4.7. Quantitative Reverse Transcription Polymerase Chain Reaction (qRT-PCR)
Metabolic enzyme expression was measured via qRT-PCR. Total RNA was extracted from cell samples using an RNeasy kit (QIAGEN, Germantown, MD, USA) following the manufacturers’ instructions. RNA concentration was measured using a Nanodrop ND1000 (ThermoFisher Scientific, Waltham, MA, USA) and was considered pure if the 260/280 and 260/230 ratios were ∼2. Samples were then stored at −80 °C until analysis. For qRT-PCR, 1 μg RNA per sample was combined with DNAse I Reaction Buffer I and DNAse enzyme in nuclease-free water. cDNA synthesis was performed using the High Capacity cDNA Reverse Transcriptase kit according to the manufacturer’s instructions (ThermoFisher, Waltham, MA, USA).
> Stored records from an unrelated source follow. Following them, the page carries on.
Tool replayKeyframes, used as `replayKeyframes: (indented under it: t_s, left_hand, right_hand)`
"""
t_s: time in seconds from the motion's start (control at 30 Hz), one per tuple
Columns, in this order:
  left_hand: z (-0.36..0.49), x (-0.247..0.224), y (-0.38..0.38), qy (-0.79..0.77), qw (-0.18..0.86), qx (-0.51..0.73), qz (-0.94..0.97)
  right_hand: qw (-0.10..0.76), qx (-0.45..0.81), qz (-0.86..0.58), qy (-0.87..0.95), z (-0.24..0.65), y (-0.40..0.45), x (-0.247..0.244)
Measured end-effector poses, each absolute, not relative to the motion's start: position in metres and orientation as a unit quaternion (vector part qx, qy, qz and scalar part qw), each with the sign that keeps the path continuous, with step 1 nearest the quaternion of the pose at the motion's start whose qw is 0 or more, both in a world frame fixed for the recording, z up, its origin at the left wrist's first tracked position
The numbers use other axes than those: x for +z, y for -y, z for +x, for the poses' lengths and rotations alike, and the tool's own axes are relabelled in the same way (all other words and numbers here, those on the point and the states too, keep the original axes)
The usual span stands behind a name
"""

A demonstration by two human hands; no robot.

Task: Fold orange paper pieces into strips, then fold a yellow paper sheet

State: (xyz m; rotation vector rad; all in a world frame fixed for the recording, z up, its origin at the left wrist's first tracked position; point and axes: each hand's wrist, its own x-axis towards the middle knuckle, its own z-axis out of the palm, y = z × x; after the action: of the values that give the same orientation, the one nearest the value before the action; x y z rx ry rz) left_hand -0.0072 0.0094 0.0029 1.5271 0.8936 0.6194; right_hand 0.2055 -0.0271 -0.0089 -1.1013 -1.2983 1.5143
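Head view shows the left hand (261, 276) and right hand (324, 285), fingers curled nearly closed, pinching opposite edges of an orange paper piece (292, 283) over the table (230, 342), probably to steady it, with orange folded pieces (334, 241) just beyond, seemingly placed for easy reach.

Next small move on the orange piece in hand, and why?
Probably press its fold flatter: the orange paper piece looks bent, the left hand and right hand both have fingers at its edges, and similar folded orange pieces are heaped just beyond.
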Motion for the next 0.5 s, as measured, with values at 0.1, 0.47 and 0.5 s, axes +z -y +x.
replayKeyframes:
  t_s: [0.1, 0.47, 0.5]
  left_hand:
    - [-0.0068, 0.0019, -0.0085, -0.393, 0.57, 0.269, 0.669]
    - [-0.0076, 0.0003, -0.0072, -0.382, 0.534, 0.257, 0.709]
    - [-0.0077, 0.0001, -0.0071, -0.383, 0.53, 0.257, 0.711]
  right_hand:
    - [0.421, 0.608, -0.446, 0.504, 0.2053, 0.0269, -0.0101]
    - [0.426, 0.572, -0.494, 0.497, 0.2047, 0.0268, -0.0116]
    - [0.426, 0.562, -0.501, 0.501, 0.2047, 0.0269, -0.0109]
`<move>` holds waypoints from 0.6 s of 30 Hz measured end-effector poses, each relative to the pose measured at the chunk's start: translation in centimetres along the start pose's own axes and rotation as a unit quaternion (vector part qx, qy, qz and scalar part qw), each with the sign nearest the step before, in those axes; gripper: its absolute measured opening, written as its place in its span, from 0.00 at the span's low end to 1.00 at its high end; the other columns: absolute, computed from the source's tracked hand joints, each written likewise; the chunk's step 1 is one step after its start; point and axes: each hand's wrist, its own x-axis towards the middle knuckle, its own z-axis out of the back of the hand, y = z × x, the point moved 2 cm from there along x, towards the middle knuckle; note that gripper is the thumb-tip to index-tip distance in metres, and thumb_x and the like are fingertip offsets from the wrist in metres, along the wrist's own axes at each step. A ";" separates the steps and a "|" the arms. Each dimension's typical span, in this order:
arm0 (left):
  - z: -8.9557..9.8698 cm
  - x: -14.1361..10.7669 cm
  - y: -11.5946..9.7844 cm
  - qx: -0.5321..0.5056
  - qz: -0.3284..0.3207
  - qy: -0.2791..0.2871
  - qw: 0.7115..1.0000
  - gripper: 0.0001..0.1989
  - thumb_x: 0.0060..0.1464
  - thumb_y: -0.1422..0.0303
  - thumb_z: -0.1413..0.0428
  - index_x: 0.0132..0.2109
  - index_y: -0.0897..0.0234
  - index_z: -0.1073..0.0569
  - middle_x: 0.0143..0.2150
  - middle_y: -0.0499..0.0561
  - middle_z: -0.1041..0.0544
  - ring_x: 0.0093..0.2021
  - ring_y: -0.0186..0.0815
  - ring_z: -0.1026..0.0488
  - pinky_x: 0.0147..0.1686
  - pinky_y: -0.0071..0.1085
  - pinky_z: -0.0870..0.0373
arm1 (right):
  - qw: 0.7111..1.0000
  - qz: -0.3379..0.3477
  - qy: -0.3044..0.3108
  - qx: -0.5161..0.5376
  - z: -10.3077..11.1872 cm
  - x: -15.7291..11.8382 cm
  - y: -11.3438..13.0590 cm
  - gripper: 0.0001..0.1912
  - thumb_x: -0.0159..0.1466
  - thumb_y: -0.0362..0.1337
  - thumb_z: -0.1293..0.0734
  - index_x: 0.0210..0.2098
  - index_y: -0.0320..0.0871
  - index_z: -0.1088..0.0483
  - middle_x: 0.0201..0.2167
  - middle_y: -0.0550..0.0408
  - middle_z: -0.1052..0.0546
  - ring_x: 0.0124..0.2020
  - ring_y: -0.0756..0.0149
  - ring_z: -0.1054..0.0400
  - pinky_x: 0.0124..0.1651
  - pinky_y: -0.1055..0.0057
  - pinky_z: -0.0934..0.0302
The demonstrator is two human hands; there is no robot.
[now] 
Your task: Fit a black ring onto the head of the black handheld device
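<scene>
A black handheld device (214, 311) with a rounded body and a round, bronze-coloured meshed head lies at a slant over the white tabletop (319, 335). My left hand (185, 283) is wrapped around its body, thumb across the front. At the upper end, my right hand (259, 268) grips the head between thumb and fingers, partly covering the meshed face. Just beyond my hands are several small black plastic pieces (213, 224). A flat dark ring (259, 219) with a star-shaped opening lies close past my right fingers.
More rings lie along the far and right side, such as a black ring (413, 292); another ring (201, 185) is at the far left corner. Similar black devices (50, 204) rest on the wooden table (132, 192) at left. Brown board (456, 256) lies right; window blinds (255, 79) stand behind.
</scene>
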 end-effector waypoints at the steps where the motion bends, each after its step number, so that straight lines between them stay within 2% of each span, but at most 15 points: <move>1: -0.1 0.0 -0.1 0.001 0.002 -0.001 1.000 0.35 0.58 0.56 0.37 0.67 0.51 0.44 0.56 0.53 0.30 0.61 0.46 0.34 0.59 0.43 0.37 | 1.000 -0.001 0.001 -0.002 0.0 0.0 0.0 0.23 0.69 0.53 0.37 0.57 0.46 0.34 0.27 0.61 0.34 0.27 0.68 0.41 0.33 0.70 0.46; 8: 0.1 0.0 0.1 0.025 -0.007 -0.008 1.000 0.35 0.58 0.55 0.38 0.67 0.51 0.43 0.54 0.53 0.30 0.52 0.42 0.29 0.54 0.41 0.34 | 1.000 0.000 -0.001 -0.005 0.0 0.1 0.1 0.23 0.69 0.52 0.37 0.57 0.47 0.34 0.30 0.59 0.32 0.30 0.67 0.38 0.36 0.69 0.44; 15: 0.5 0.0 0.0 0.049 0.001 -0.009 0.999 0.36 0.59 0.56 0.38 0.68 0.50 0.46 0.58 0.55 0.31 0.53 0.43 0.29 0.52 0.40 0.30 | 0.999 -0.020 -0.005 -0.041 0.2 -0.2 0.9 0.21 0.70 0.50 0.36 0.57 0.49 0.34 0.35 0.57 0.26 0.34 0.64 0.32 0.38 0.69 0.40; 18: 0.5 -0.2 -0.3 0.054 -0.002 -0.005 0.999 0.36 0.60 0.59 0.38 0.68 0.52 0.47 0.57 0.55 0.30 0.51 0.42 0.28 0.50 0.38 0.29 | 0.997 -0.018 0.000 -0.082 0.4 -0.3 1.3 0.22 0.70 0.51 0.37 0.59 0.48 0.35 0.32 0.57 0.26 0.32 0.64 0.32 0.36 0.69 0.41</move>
SYBR Green PCR Master Mix was used to perform qPCR to quantify gene expression using 20 ng cDNA per reaction. All primers were custom-designed and synthesized by ThermoFisher Scientific (see
Table 1 below). ∆Ct was used to calculate gene expression as a fold change of experimental Ct value compared to the house-keeping gene (β-actin) expression [
51].
4.8. Statistical Analysis
Statistical analysis was performed with GraphPad Prism (GraphPad, Boston, MA, USA). Each flow experiment was performed in duplicate or triplicate and repeated three times. Comparisons between two groups were analyzed by Student’s t-test, and comparisons among multiple groups were analyzed by one-way analysis of variance (ANOVA) with a Dunnett post hoc test. Statistical significance is indicated by # p < 0.05, * p < 0.01, or ** p < 0.001.